* _GOAL OF THE EXERCISE_: Within the listing, each line that has the string "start" should be copied.

* _DATASET CONTENT_:
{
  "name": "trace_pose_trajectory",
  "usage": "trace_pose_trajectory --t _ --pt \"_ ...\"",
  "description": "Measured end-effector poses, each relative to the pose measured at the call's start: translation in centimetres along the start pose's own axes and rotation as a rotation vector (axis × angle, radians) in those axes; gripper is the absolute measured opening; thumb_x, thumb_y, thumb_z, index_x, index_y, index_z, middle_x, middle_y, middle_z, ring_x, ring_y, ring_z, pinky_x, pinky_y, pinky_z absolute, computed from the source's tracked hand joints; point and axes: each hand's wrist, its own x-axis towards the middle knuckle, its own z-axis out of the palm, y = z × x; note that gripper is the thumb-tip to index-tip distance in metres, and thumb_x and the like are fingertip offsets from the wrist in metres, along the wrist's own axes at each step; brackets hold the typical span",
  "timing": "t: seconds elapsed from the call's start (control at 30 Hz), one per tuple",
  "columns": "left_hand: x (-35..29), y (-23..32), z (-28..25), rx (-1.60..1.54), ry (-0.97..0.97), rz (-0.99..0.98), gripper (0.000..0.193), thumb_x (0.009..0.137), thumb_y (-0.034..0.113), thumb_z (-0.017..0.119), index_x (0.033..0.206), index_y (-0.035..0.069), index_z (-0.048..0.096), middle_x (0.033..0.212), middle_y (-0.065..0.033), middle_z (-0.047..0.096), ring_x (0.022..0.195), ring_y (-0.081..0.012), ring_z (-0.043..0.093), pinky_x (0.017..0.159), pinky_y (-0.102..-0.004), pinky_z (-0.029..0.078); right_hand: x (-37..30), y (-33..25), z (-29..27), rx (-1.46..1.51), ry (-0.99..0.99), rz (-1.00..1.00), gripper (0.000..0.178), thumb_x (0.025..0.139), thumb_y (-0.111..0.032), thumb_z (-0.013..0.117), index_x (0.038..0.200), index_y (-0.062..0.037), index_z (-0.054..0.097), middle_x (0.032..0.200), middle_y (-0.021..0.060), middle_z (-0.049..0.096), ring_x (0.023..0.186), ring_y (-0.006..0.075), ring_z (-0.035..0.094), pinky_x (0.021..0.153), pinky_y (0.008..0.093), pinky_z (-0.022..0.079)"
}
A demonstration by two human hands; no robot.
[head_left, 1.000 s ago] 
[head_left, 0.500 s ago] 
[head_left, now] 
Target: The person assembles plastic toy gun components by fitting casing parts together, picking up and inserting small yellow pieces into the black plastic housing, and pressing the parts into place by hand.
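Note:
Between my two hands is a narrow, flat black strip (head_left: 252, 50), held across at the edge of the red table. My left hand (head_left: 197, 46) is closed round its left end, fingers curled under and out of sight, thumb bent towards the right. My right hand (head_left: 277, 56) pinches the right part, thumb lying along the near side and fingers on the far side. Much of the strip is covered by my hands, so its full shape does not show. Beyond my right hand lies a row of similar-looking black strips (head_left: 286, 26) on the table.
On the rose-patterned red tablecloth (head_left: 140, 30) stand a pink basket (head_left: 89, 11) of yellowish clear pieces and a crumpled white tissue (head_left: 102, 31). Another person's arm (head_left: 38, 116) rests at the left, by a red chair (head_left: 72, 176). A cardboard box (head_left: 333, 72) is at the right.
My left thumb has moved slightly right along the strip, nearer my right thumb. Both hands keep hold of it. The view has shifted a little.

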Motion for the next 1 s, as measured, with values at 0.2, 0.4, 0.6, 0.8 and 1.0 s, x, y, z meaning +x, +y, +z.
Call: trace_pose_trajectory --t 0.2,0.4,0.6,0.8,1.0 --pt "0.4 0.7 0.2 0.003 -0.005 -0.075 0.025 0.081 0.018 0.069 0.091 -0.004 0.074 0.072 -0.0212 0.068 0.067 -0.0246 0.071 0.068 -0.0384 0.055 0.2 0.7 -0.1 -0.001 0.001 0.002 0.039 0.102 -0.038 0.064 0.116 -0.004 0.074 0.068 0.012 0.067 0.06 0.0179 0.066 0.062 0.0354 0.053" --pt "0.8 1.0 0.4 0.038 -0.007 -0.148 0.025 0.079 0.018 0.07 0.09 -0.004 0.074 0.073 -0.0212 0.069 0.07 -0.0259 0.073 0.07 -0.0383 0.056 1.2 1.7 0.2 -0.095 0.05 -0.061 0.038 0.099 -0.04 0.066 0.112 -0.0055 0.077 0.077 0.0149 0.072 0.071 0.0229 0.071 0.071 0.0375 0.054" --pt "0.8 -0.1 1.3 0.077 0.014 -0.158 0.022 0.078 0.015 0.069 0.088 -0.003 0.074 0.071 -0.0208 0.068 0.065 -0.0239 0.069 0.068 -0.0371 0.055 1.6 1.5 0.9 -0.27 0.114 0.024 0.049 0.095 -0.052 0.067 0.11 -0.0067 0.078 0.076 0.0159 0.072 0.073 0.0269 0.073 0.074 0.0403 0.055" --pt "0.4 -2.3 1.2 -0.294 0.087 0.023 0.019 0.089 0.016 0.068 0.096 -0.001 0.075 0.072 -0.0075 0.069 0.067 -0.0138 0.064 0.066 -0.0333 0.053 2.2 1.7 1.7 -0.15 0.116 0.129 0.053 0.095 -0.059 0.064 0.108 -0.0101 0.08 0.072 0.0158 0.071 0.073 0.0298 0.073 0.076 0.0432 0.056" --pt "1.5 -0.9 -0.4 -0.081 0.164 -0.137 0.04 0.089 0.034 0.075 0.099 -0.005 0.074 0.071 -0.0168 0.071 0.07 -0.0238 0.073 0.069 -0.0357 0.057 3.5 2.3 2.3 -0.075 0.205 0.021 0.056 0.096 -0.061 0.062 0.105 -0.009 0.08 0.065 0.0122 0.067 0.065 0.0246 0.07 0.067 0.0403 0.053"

* _RESPONSE_:
  "description": "Measured end-effector poses, each relative to the pose measured at the call's start: translation in centimetres along the start pose's own axes and rotation as a rotation vector (axis × angle, radians) in those axes; gripper is the absolute measured opening; thumb_x, thumb_y, thumb_z, index_x, index_y, index_z, middle_x, middle_y, middle_z, ring_x, ring_y, ring_z, pinky_x, pinky_y, pinky_z absolute, computed from the source's tracked hand joints; point and axes: each hand's wrist, its own x-axis towards the middle knuckle, its own z-axis out of the palm, y = z × x; note that gripper is the thumb-tip to index-tip distance in metres, and thumb_x and the like are fingertip offsets from the wrist in metres, along the wrist's own axes at each step; brackets hold the typical span",
  "timing": "t: seconds elapsed from the call's start (control at 30 Hz), one per tuple",

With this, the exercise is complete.